BRASÍLIA - O ministro do Supremo Tribunal Federal (STF) Carlos Ayres Britto negou, nesta quinta-feira, pedido da União e da Fundação Nacional do Índio (Funai) para a expedição de mandado de busca e apreensão de armas, munições e explosivos na Terra Indígena Raposa Serra do Sol, em Roraima.

Agência Brasil |

A petição tinha sido juntada ao processo ajuizado pelo governador de Roraima e que resultou na suspensão da Operação Upatakon 3, da Polícia Federal, criada com objetivo de retirar não-índios da área. Entretanto, o ministro entendeu que, pela natureza do pedido, a competência processual seria da Justiça Federal de Roraima.

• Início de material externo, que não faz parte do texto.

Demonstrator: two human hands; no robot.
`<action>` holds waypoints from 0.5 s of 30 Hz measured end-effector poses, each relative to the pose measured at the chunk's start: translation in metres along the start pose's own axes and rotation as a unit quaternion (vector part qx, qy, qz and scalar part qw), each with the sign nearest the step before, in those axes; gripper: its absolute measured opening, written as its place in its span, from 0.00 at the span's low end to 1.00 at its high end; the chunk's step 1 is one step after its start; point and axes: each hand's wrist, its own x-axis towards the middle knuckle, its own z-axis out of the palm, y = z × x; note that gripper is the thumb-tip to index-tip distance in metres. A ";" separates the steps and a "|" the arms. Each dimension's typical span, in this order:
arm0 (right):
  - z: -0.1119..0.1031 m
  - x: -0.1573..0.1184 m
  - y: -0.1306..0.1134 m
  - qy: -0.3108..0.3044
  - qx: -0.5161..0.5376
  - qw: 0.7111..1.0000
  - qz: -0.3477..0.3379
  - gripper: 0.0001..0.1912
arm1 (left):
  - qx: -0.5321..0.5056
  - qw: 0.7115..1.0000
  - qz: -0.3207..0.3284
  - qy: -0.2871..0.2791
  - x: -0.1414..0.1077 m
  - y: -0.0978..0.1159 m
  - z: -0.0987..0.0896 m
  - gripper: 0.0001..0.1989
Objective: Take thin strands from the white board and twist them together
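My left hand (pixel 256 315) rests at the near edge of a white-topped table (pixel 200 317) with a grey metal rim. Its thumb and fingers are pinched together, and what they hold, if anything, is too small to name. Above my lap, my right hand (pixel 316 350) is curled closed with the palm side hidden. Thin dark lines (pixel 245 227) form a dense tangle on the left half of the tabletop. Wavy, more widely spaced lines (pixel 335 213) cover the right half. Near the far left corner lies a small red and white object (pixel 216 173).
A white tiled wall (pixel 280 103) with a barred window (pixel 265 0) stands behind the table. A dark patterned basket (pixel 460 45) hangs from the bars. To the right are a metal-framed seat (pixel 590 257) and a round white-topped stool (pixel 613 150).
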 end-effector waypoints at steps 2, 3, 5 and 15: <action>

A União e a Funai queriam que o Supremo autorizasse o ingresso da Polícia Federal e da Força Nacional de Segurança Pública nas fazendas ocupadas pelos não-índios  para  recolher armas que estivessem na posse dos fazendeiros. O pedido foi apresentado após dez indígenas terem sido baleados na última segunda-feira (5) por funcionários da Fazenda Depósito, do líder dos arrozeiros, Paulo César Quartiero.

Ayres Britto ressaltou, entretanto, que o pedido deveria abranger também armas eventualmente utilizadas pelos próprios índios. Mesmo porque é pública e notória a animosidade recíproca, na região, entre índios e não-índios, cada parte ameaçando a outra com a lei da força e não com a força da lei, avaliou.


O ministro também disse ter dúvida sobre o caráter pacífico da ocupação que os índios promoveram na fazenda de Quartiero.

As próprias lideranças envolvidas no litígio ¿ em quem se presume um certo nível de esclarecimento ¿ resolveram fazer justiça por conta própria, sem aguardar o pronunciamento definitivo do Poder Judiciário. Certamente, não é uma atitude que mereça o beneplácito desse mesmo Poder, concluiu.